Your objective. Return the full listing character for character, without its pictures.

Data extract.
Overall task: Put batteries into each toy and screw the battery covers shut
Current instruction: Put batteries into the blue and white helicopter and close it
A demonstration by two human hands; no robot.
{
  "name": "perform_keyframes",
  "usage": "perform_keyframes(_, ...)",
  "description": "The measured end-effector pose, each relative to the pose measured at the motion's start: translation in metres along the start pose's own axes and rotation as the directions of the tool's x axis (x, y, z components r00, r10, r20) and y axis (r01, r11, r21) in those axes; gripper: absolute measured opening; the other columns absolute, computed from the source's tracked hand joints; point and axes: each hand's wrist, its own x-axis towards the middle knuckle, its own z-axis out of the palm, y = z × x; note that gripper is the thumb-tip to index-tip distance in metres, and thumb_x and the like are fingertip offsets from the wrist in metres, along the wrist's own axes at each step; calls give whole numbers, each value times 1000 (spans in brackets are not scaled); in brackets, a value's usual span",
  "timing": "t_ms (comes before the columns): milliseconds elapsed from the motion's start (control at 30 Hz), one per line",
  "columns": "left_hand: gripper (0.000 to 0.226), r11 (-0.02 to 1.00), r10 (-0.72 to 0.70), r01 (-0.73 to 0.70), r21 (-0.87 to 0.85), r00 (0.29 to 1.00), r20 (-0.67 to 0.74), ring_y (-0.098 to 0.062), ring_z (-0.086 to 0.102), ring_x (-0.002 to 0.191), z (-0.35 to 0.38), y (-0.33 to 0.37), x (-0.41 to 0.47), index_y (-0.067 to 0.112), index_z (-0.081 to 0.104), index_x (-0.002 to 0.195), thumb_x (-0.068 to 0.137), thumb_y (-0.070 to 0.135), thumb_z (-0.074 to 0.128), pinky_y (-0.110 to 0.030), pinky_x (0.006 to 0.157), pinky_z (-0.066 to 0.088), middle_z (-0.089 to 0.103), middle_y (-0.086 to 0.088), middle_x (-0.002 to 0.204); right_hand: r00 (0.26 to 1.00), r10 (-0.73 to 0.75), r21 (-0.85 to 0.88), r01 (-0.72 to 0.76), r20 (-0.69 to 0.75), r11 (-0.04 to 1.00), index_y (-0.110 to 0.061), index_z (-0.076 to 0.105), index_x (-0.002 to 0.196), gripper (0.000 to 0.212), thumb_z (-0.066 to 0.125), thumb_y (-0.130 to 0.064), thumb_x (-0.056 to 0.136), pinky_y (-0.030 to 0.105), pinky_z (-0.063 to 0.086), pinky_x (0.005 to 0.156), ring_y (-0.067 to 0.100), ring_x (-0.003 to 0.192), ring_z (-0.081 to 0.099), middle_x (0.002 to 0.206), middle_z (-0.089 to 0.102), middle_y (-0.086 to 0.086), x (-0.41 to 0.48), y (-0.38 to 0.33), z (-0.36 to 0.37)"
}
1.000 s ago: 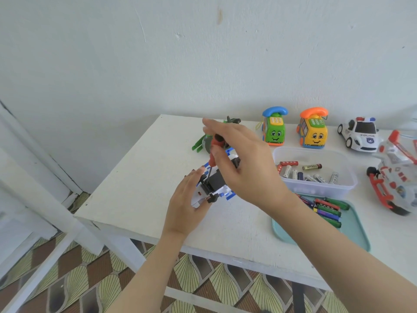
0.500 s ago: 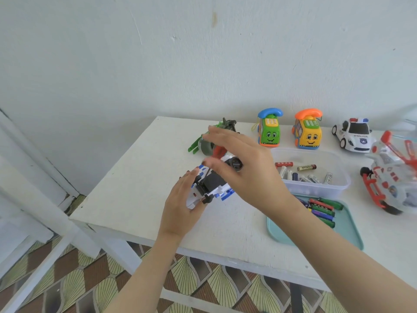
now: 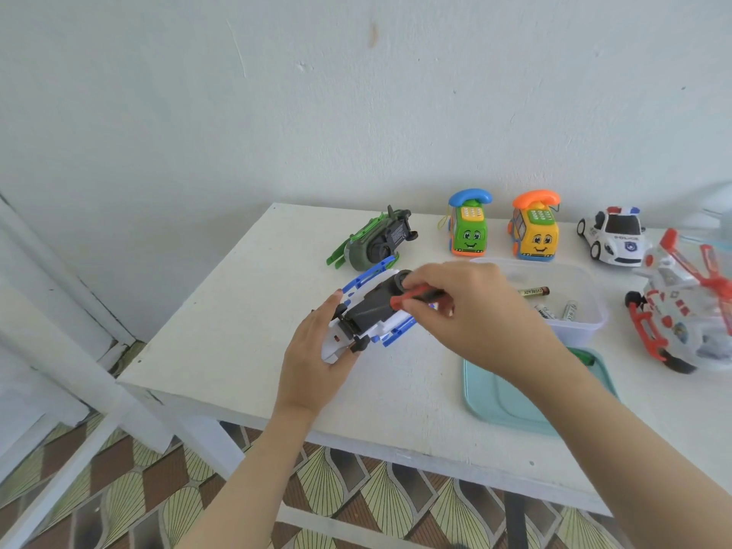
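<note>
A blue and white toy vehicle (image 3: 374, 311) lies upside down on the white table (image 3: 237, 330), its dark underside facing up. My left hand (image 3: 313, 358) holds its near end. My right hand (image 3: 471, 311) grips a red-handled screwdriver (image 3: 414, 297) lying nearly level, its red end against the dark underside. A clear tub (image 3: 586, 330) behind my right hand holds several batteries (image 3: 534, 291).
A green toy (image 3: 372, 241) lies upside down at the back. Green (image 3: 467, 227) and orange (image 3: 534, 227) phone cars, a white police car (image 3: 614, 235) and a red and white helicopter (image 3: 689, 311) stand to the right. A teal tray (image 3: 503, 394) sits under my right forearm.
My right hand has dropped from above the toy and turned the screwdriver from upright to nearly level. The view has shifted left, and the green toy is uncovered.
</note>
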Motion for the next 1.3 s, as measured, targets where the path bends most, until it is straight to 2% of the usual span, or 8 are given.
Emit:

Problem solution.
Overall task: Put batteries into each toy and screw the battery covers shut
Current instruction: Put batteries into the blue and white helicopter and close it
A demonstration by two human hands; no robot.
{
  "name": "perform_keyframes",
  "usage": "perform_keyframes(_, ...)",
  "description": "The measured end-effector pose, each relative to the pose measured at the motion's start: translation in metres along the start pose's own axes and rotation as the directions of the tool's x axis (x, y, z components r00, r10, r20) and y axis (r01, r11, r21) in those axes; gripper: absolute measured opening; the other columns absolute, computed from the source's tracked hand joints; point and axes: each hand's wrist, its own x-axis towards the middle knuckle, its own z-axis out of the palm, y = z × x; note that gripper is the thumb-tip to index-tip distance in metres, and thumb_x and the like are fingertip offsets from the wrist in metres, along the wrist's own axes at each step; calls give whole numbers, each value times 1000 (spans in brackets are not scaled); in brackets, a value's usual span",
  "timing": "t_ms (comes before the columns): milliseconds elapsed from the motion's start (control at 30 Hz), one per line",
  "columns": "left_hand: gripper (0.000 to 0.226), r11 (-0.02 to 1.00), r10 (-0.72 to 0.70), r01 (-0.73 to 0.70), r21 (-0.87 to 0.85), r00 (0.29 to 1.00), r20 (-0.67 to 0.74), ring_y (-0.098 to 0.062), ring_z (-0.086 to 0.102), ring_x (-0.002 to 0.191), z (-0.35 to 0.38), y (-0.33 to 0.37), x (-0.41 to 0.47), index_y (-0.067 to 0.112), index_z (-0.081 to 0.104), index_x (-0.002 to 0.195), thumb_x (-0.068 to 0.137), thumb_y (-0.070 to 0.135), thumb_z (-0.074 to 0.128), pinky_y (-0.110 to 0.030), pinky_x (0.006 to 0.157), pinky_z (-0.066 to 0.088), middle_z (-0.089 to 0.103), middle_y (-0.086 to 0.088), middle_x (-0.002 to 0.204); right_hand: r00 (0.26 to 1.00), r10 (-0.73 to 0.75), r21 (-0.85 to 0.88), r01 (-0.72 to 0.76), r20 (-0.69 to 0.75), r11 (-0.04 to 1.00), index_y (-0.110 to 0.061), index_z (-0.076 to 0.105), index_x (-0.002 to 0.196), gripper (0.000 to 0.212), thumb_z (-0.066 to 0.125), thumb_y (-0.130 to 0.064), thumb_x (-0.056 to 0.136), pinky_y (-0.030 to 0.105), pinky_z (-0.063 to 0.086), pinky_x (0.005 to 0.156), ring_y (-0.067 to 0.100), ring_x (-0.003 to 0.192), ring_z (-0.081 to 0.099), middle_x (0.002 to 0.206), middle_z (-0.089 to 0.102), middle_y (-0.086 to 0.086), x (-0.41 to 0.48), y (-0.38 to 0.33), z (-0.36 to 0.37)"
}
1.000 s ago: 
0.500 s ago: 
now: 
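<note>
A blue and white toy vehicle (image 3: 374, 311) lies upside down on the white table (image 3: 237, 330), its dark underside facing up. My left hand (image 3: 313, 358) holds its near end. My right hand (image 3: 471, 311) grips a red-handled screwdriver (image 3: 414, 297) lying nearly level, its red end against the dark underside. A clear tub (image 3: 586, 330) behind my right hand holds several batteries (image 3: 534, 291).
A green toy (image 3: 372, 241) lies upside down at the back. Green (image 3: 467, 227) and orange (image 3: 534, 227) phone cars, a white police car (image 3: 614, 235) and a red and white helicopter (image 3: 689, 311) stand to the right. A teal tray (image 3: 503, 394) sits under my right forearm.
My right hand has dropped from above the toy and turned the screwdriver from upright to nearly level. The view has shifted left, and the green toy is uncovered.
</note>
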Motion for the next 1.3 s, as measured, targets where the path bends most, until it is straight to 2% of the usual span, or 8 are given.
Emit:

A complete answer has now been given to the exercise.